A dominant power that colonizes another area seeks to control it by not only changing the behavior of the people in the colony but also their way of thinking by changing the language, education system and religion to that of the colonizing power. In that situation, the oppressed people often respond with a mixture of conformity and resistance.
In I Peter, a surface reading seems to indicate instructions for the readers to align their behavior with society, however, a closer look at these instructions finds both conformity and resistance, Williams said.
The early Christians for whom I Peter was written were in a disadvantaged, minority position with few rights of refusal, he continued. For example, a slave who became a Christian and faced the hostility of a master, who was not a believer, had a choice of running away and facing death, disobeying and facing beatings or death, steal from the master and face punishment or try to lead a rebellion and again face death.
“There was no other choice than conformity for those in that situation,” he said. “However, the prescribed conformity [in I Peter] is only the minimum level required for a powerless social group in the Roman empire, a low level of conformity.”
For example, I Peter 3:1 instructs wives to be submissive to their husbands, which would be following the expected social norm, but includes a restriction to that behavior, Williams noted. Wives are told to submit to their husbands so that some may be won over to the faith by their conduct, confirming wives’ freedom to choose their own religion. “In the ancient world, it would be a flip of the social for a wife to convert her husband.”

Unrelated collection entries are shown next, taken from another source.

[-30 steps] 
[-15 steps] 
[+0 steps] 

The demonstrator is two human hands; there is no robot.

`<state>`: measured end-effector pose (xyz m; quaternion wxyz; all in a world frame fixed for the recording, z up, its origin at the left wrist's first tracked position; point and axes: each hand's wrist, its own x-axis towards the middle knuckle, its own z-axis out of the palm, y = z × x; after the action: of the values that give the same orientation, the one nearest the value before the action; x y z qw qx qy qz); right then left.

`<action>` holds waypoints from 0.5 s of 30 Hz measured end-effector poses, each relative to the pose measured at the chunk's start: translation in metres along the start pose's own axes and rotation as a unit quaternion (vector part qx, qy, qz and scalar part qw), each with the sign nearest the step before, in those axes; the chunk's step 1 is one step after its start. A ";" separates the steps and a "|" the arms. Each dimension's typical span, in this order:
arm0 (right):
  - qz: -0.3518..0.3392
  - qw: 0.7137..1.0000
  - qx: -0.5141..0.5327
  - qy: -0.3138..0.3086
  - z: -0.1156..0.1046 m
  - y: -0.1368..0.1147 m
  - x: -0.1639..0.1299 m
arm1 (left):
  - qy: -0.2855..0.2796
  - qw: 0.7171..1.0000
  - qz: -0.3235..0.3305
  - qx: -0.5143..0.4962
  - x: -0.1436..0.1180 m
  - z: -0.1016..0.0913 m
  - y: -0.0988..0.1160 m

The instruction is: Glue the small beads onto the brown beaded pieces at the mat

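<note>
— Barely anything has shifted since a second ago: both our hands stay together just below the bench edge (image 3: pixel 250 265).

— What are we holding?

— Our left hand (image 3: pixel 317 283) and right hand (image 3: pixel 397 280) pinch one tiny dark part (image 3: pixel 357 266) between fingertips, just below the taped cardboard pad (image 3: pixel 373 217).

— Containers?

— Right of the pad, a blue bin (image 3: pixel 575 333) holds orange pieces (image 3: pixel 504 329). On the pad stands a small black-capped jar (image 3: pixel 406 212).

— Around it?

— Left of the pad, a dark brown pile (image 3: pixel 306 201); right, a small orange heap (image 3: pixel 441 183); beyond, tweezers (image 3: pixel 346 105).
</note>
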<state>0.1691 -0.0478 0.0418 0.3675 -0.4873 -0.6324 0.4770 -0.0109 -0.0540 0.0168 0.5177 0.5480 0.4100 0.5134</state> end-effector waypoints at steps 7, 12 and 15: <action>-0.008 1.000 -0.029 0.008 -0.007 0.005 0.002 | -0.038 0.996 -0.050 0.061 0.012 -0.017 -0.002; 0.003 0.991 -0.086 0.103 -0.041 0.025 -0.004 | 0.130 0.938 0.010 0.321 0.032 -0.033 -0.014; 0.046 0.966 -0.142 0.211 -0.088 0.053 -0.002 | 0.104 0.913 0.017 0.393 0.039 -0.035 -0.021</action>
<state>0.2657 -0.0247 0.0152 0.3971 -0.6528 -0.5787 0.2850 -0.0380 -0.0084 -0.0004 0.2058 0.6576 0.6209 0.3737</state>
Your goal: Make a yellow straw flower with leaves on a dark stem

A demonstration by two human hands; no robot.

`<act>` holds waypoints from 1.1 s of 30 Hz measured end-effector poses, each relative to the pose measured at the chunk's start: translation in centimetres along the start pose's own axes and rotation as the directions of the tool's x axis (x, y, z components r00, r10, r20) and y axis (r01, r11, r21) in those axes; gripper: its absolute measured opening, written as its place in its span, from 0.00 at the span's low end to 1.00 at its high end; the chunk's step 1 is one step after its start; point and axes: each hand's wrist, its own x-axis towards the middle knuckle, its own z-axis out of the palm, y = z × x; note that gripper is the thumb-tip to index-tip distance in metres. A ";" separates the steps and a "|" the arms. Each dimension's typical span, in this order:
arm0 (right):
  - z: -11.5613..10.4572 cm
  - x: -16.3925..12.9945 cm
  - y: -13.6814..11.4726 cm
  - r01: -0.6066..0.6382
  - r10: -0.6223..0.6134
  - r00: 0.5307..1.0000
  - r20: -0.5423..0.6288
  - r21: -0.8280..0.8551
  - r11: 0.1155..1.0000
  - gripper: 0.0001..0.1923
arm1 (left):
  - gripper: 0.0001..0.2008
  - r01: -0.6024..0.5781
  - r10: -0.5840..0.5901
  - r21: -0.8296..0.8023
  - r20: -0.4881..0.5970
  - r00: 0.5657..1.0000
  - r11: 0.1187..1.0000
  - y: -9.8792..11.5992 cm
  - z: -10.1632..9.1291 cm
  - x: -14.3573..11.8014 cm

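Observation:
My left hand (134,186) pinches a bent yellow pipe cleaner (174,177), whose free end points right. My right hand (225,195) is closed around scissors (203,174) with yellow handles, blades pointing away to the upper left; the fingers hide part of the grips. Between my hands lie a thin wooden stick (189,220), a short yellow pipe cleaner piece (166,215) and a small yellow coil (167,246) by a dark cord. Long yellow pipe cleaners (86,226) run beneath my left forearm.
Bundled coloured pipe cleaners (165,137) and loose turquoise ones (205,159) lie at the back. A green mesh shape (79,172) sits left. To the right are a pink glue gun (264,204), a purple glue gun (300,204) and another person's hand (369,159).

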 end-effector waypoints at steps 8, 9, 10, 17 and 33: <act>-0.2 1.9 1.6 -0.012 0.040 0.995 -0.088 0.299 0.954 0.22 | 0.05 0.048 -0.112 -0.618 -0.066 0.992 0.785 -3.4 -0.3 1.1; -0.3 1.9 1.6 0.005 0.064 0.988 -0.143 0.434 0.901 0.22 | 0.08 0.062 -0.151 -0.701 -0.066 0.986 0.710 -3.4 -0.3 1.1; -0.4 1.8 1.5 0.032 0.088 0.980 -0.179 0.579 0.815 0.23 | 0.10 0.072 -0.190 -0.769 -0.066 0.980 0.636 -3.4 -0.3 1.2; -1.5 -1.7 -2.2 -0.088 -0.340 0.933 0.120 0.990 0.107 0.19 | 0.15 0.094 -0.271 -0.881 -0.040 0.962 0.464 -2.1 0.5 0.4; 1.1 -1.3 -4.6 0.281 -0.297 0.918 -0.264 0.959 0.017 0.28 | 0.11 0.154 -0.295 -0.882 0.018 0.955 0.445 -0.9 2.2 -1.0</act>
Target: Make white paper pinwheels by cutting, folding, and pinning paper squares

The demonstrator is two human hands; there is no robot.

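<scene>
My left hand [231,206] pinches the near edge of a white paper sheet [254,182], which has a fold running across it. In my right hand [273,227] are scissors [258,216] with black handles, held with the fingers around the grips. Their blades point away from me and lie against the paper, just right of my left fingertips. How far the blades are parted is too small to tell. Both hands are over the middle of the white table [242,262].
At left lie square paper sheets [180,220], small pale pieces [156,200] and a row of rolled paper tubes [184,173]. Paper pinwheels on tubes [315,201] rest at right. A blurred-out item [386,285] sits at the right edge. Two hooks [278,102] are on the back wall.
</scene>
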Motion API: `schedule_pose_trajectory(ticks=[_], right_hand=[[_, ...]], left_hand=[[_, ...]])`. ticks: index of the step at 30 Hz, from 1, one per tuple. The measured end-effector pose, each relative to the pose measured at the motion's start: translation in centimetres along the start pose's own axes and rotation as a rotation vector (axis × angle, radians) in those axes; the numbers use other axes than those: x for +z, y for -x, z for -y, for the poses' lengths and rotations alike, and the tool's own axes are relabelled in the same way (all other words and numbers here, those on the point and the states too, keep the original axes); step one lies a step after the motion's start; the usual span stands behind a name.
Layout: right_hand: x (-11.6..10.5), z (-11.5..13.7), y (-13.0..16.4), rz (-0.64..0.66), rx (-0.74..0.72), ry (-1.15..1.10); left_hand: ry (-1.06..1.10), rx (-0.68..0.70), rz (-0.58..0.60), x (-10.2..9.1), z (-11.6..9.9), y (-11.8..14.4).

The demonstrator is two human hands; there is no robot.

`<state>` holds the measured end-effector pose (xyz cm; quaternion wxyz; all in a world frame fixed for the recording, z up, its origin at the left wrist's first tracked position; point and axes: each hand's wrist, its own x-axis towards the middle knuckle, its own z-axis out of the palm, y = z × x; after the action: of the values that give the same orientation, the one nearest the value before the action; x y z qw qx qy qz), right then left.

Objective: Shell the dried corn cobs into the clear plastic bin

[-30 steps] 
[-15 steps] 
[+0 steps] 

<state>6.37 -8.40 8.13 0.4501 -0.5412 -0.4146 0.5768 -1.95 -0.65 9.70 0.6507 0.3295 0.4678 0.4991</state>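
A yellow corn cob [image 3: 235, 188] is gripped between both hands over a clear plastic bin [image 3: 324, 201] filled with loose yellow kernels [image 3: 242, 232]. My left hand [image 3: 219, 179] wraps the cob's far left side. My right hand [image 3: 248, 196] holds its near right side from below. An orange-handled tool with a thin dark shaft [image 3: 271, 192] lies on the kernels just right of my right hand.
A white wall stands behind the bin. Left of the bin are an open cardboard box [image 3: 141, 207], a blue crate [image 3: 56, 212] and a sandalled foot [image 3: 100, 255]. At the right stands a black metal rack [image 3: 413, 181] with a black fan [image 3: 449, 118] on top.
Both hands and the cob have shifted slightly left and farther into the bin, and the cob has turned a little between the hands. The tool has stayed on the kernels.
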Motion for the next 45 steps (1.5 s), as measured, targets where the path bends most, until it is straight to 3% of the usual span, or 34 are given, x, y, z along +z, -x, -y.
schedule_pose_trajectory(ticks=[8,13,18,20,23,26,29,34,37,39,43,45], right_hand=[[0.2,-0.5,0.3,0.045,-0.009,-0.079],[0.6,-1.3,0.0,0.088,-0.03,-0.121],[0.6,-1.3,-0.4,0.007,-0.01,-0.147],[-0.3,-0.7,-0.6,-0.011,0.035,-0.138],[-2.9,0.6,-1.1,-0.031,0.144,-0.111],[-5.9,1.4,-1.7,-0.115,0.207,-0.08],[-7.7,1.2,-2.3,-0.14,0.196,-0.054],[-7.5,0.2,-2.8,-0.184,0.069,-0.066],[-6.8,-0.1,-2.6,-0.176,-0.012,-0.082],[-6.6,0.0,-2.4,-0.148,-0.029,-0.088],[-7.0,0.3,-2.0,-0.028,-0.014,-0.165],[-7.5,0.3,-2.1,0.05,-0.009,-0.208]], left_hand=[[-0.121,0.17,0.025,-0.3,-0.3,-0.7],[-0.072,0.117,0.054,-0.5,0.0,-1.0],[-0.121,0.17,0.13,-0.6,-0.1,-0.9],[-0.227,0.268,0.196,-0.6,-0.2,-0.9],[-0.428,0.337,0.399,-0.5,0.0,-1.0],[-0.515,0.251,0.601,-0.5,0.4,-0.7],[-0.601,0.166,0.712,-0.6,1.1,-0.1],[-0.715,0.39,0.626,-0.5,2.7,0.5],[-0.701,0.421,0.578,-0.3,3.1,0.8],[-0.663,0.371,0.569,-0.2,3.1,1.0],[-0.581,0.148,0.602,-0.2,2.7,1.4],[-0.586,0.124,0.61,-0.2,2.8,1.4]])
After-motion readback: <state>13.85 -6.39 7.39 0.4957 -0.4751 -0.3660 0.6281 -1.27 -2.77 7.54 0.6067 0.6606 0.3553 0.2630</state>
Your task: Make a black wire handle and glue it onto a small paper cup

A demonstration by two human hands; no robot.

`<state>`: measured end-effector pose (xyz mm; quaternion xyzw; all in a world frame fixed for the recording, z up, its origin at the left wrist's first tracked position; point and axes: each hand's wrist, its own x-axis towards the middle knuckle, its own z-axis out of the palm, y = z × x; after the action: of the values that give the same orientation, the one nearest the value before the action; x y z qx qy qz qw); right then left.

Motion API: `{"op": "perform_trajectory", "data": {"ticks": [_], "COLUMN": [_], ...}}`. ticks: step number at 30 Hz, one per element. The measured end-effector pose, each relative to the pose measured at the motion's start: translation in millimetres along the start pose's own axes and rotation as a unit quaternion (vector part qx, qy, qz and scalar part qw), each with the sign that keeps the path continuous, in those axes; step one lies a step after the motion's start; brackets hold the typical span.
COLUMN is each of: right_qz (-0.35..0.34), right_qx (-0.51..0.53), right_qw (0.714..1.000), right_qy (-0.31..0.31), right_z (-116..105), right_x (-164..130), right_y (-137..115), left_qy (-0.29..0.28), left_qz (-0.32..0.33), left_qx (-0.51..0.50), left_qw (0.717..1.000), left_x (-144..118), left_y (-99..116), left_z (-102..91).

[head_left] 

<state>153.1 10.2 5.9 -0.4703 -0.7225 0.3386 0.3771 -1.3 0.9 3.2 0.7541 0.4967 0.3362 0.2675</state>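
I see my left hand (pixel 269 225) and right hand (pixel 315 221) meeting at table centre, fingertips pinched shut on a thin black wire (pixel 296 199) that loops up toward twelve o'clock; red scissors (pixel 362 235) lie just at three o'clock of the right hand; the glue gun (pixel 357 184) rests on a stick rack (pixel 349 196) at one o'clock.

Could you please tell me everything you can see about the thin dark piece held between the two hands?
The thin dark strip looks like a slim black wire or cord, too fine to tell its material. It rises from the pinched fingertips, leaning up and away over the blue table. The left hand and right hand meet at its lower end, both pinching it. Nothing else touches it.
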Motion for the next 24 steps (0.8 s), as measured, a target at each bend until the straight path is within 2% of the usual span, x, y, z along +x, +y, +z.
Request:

Another passage where this can be seen is in I Peter 2:17, in which the readers are told to fear God and honor the emperor. Williams said that while this looks like conformity, the wording of the passage makes it clear that God is the one on top of the hierarchal order, not the emperor. “It is conformity, but with an understanding that Christians are serving a higher master than the Roman emperor, he added.
“In conclusion, we can say yes, the author advocates a minimum level of compliance with social norms, but there are some things they can’t do, which amounts to a cautious resistance,” Williams said.
The resistance encouraged in I Peter can be called “everyday” resistance, actions that subtly oppose the societal norms and undercutting the power-base of dominant social and political structures, he said.
That can be seen in the passages about the emperor, which subtly refute the Roman belief in the emperor as a god, he said. In addition, the epistle challenges Roman imperial judgments about Christianity by adopting and redefining the label that Romans considered a condemnation.
In I Peter 4:15-16, the readers are told to not consider it a disgrace to be punished solely for being a Christian, but to “glorify God because you bear this name.”
“The author of I Peter says to adopt the stigmatized name and embrace it,” Williams said.
The author of I Peter tells his readers to not go back to their former behavior and practices, to stay away despite the consequences, he continued, noting that by following the instructions for this subtle resistance, early Christians would still face persecution.
The series concludes next Tuesday, Feb. 25, with a look at the how the instructions in the New Testament epistle for early Christians to do good works has an underlying current of resistance.
The sessions begin at 10 a.m. in the Chalmers Conference Center in the Niswonger Commons on the Tusculum College campus. There is no charge to attend the lecture series, but reservations are required as lunch is provided in the college’s cafeteria. For more information or to register, please call 423-636-7304 or email firstname.lastname@example.org.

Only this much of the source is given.